- Problem details
Repeat everything from the first line of the listing below through the line that contains "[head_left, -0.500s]", exactly. Leave out pictures.

•••

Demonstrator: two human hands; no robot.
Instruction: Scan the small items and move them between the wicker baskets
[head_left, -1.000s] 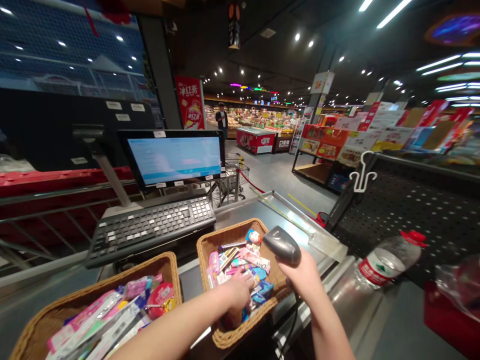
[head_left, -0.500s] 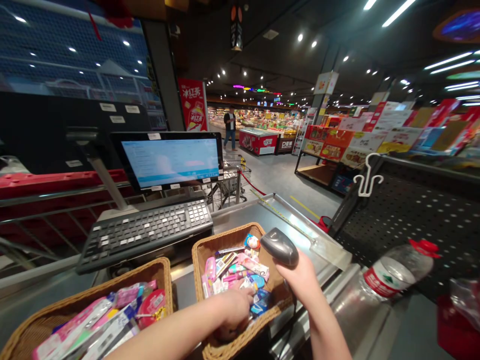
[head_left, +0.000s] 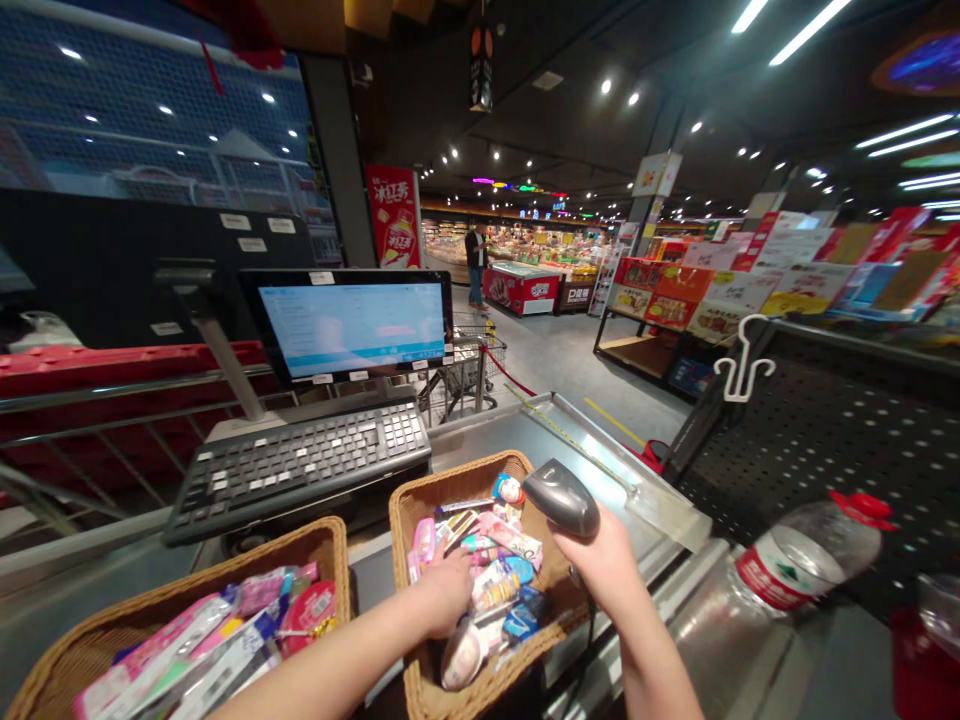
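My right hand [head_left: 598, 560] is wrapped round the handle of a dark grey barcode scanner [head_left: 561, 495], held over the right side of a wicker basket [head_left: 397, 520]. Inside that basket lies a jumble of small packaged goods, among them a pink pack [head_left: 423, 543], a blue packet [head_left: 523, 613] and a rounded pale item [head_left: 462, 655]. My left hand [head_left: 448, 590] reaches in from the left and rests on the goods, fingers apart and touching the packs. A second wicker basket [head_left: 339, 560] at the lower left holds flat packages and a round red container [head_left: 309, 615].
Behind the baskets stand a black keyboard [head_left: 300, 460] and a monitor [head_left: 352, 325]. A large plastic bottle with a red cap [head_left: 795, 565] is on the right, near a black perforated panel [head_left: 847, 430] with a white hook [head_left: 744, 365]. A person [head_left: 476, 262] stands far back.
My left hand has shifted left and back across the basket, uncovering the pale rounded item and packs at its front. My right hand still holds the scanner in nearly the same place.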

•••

- Task answer
Demonstrator: two human hands; no robot.
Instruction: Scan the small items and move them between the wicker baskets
[head_left, -1.000s] 
[head_left, -0.500s] 

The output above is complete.